For Python2 to Python3 code conversion, Which version of Python & Django best suited?
My suggestion is to first upgrade to Django==1.11.26
, which is the most recent version of Django that is supporting both Python 2 and Python 3. Stay on your current version of Python 2.7 for now.
Read carefully the release notes for 1.10.x and 1.11.x, checking for deprecations and fixing anything that stopped working from your 1.9.x code. Things WILL break. Django moves fast. For a large Django project, there may be many code changes required, and if you're using a lot of 3rd-party plugins or libraries you may have to juggle their versions around. Some of your 3rd-party dependencies will probably have been abandoned entirely, so you have to find replacements or remove the features.
To find the release notes for each version upgrade, just google "What's new in Django ". The hits will meticulously document all the deprecations and changes:
- https://docs.djangoproject.com/en/2.2/releases/1.10/
- https://docs.djangoproject.com/en/2.2/releases/1.11/
Once the webapp appears to be working fine on Django 1.11, with all tests passing (you do have a test suite, right?) then you can do the Python 3 conversion, whilst keeping the Django version the same. Django 1.11 supports up to Python 3.7, so that would be a good version to target. Expect unicode all over the place, since the implicit conversions between bytes and text is gone now and many Python 2 webapps relied upon that.
Once the project appears to be working fine on Django 1.11 and Python 3.7, then you can think about upgrading to Django 3.0, following the same process as before - reading the release notes, making the necessary changes, running the test suite, and checking out the webapp in a dev server manually.
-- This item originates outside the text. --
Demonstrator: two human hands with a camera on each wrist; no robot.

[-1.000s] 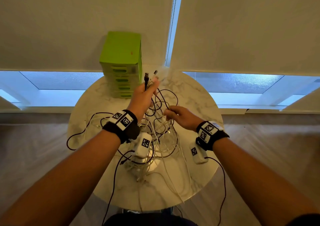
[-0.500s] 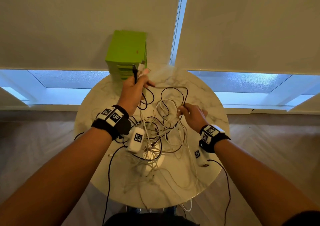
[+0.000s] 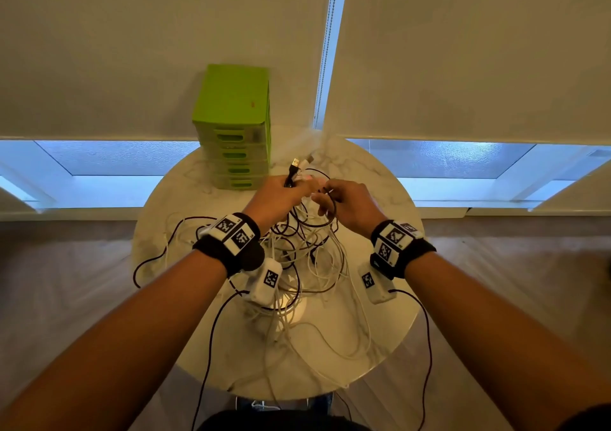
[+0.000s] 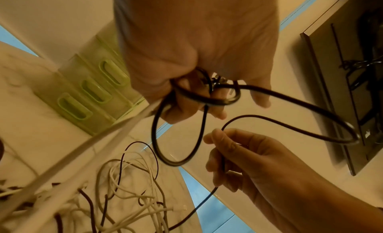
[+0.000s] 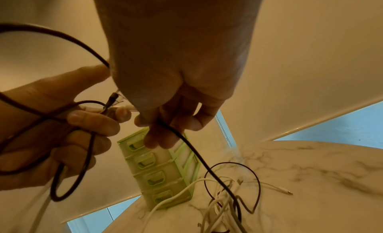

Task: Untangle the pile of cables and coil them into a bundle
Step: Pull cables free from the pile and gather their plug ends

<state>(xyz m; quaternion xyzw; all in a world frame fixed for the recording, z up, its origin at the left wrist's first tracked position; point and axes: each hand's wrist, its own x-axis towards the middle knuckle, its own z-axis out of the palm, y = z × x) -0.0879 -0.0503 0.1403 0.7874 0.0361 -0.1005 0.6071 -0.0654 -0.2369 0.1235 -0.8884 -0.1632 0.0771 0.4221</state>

I thought I'd add a bit to the strategy advocated by Wim's answer - get the appropriate version of Django working on both 2.7 and 3.x first - and outline some tactics that worked for me.
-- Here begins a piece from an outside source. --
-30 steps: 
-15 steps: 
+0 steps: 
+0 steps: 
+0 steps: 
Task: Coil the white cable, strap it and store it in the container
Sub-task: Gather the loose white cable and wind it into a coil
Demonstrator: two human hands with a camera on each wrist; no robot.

Python 2.7 is your escape pod, until you pull the trigger on 3.x
- your tests should run on both
- don't use any 3.x specific features, like f-strings
- first Python 3.x, then only later Django 2.x which doesn't run on 2.7
- start early, don't over analyze, but avoid the big bang approach
- file by file at first.
- start with the lowest level code, like utility libraries, that you have test suites for.
- if possible, try to gradually merge your changes to the 2.7 production branches and keep your 3.x porting code up to date with prod changes.
Which minor version of Django to start with?
My criteria here is that Django migrations can be fairly involved (and actually require more thinking than 2=>3 work). So I would move to the latest and greatest 1.11 that way you're already providing some value to your 2.7 users. There's probably a good number of pre-2.x compatibility shims on 1.11 and you'll be getting its 2.x deprecation warnings.
Which minor version of Python 3.x to start with?
Best to consider all angles, such as the availability of your 3rd party libs, support from your CI/devops suite and availability on your chosen server OS images. You could always install 3.8 and try a pip install of your requirements.txt by itself, for example.
Leverage git (or whatever scm you use) and virtualenv.
- separate
requirement.txt
files, but... - if you have a file-based, git repo, you can point each venv at the same codeline with a
pip install -e <your directory>
. that means that, in 2 different terminals you can run 2.7 and 3.x against the same unittest(s). - you could even run 2.7 and 3.x Django servers side-by-side on different ports and point say Firefox and Chrome at them.
- commit often (on the porting branch at least) and learn about git bisect.
make use of 2to3
Yes, it will break 2.7 code and Django if you let it. So...
run it in preview mode or against a single file. see what it breaks but also see what it did right.
throttle it to only certain conversions that don't break 2.7 or Django.
print x
=>print (x)
andexcept(Exception) as e
are 2 no-brainers.
This is what my throttled command looked like:
2to3 $tgt -w -f except -f raise -f next -f funcattrs -f print
- run it file-by-file until you are really confident.
use sed or awk rather than your editor for bulk conversions.
The advantage is that, as you become more aware of your apps' specifics concerns, you can build a suite of changes that can be run on either 1 file or many files and do most of the work without breaking 2.7 or Django. Apply this after your suitably-throttled 2to3 pass. That leaves you with residual cleanups in your editor and getting your tests to pass.
(optional) start running black on 2.7 code.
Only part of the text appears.